▶ [INFORMATION PROVIDED]:
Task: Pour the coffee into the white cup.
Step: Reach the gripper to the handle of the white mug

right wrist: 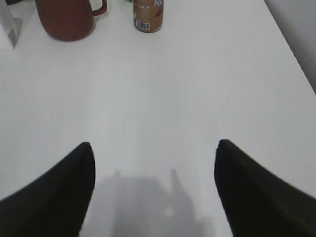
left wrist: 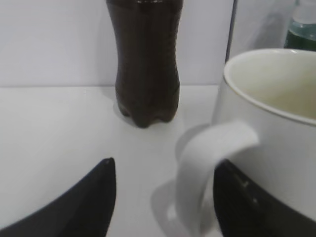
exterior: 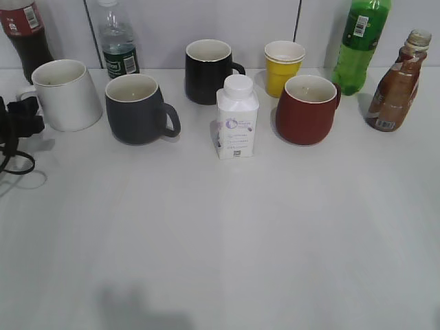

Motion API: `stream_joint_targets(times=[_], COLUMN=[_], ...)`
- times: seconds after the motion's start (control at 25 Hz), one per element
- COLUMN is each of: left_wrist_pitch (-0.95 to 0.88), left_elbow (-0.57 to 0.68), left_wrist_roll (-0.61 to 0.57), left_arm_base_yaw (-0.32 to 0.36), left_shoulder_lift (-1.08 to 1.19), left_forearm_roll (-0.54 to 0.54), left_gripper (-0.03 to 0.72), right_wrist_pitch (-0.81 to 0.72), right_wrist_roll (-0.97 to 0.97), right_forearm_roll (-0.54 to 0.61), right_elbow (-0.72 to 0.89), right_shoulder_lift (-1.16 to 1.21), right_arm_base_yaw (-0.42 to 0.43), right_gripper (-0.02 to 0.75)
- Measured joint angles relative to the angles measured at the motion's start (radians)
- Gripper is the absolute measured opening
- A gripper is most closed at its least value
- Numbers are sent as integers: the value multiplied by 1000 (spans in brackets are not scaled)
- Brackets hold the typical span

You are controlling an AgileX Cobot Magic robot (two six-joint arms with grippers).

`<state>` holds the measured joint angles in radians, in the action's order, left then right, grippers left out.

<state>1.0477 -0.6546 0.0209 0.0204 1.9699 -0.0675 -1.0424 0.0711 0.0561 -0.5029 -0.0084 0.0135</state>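
Note:
The white cup (exterior: 67,95) stands at the far left of the table and leans a little. It fills the right of the left wrist view (left wrist: 276,123). My left gripper (exterior: 26,113) is open at its handle. The handle (left wrist: 210,163) lies between the jaws (left wrist: 165,168), close against the right finger. The brown coffee bottle (exterior: 397,86) stands at the far right; its base shows in the right wrist view (right wrist: 148,17). My right gripper (right wrist: 153,163) is open and empty over bare table, well short of the bottle. It is out of the exterior view.
Across the back stand a cola bottle (exterior: 26,34), a water bottle (exterior: 117,41), a grey mug (exterior: 137,108), a black mug (exterior: 208,71), a white carton (exterior: 237,118), a yellow cup (exterior: 283,67), a red mug (exterior: 307,108) and a green bottle (exterior: 359,45).

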Motion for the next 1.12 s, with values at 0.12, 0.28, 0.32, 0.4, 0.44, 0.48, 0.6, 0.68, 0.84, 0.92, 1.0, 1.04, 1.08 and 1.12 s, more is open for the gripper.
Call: stream_joint_targets(times=[0.12, 0.28, 0.32, 0.4, 0.44, 0.48, 0.6, 0.68, 0.84, 0.92, 1.0, 1.04, 1.08, 1.12], left_wrist_pitch=[0, -3, -5, -14, -21, -26, -43, -53, -60, -60, -60, -56, -52, -46], left_elbow=[-50, -104, -115, -135, -146, -157, -186, -199, -222, -235, -241, -242, -243, -243], left_wrist_roll=[1, 13, 18, 25, 26, 28, 29, 30, 34, 35, 34, 33, 34, 34], left_arm_base_yaw=[0, 0, 0, 0, 0, 0, 0, 0, 0, 0, 0, 0, 0, 0], left_shoulder_lift=[35, 70, 78, 89, 93, 98, 106, 106, 108, 118, 131, 134, 136, 138], left_forearm_roll=[0, 1, 1, 0, -1, -1, -5, -11, -44, -71, -96, -99, -102, -105], left_gripper=[470, 469, 466, 452, 441, 427, 377, 333, 188, 104, 50, 45, 41, 41], right_wrist_pitch=[0, 0, 0, 0, 0, 0, 0, 0, 0, 0, 0, 0, 0, 0], right_wrist_roll=[0, 0, 0, 0, 0, 0, 0, 0, 0, 0, 0, 0, 0, 0], right_forearm_roll=[0, 0, 0, 0, 0, 0, 0, 0, 0, 0, 0, 0, 1, 1], right_elbow=[0, 0, 0, 0, 0, 0, 0, 0, 0, 0, 0, 0, 0, 0], right_shoulder_lift=[0, 0, 0, 0, 0, 0, 0, 0, 0, 0, 0, 0, 0, 0], right_arm_base_yaw=[0, 0, 0, 0, 0, 0, 0, 0, 0, 0, 0, 0, 0, 0], right_gripper=[588, 588, 588, 588, 588, 588, 588, 588, 588, 588, 588, 588, 588, 588])
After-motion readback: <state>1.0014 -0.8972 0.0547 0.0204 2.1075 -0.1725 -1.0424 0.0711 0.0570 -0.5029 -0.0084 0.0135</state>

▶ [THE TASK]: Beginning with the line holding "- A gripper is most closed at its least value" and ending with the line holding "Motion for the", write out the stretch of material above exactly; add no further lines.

▶ [OUTPUT]:
- A gripper is most closed at its least value
- Numbers are sent as integers: the value multiplied by 1000 (spans in brackets are not scaled)
- Brackets hold the typical span

You are controlling an AgileX Cobot Magic robot (two six-joint arms with grippers).

`<state>` holds the measured joint angles in radians, in the action's order, left then right, grippers left out.

<state>1.0477 -0.6546 0.0209 0.0204 1.9699 -0.0675 -1.0424 0.0711 0.0561 -0.5029 -0.0084 0.0135</state>
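Note:
The white cup (exterior: 67,95) stands at the far left of the table and leans a little. It fills the right of the left wrist view (left wrist: 276,123). My left gripper (exterior: 26,113) is open at its handle. The handle (left wrist: 210,163) lies between the jaws (left wrist: 165,168), close against the right finger. The brown coffee bottle (exterior: 397,86) stands at the far right; its base shows in the right wrist view (right wrist: 148,17). My right gripper (right wrist: 153,163) is open and empty over bare table, well short of the bottle. It is out of the exterior view.
Across the back stand a cola bottle (exterior: 26,34), a water bottle (exterior: 117,41), a grey mug (exterior: 137,108), a black mug (exterior: 208,71), a white carton (exterior: 237,118), a yellow cup (exterior: 283,67), a red mug (exterior: 307,108) and a green bottle (exterior: 359,45).
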
Motion for the next 1.12 s, with values at 0.12, 0.28, 0.32, 0.4, 0.44, 0.48, 0.6, 0.68, 0.84, 0.92, 1.0, 1.04, 1.08 and 1.12 s, more is open for the gripper.

For this exercise, nothing more remains to be given.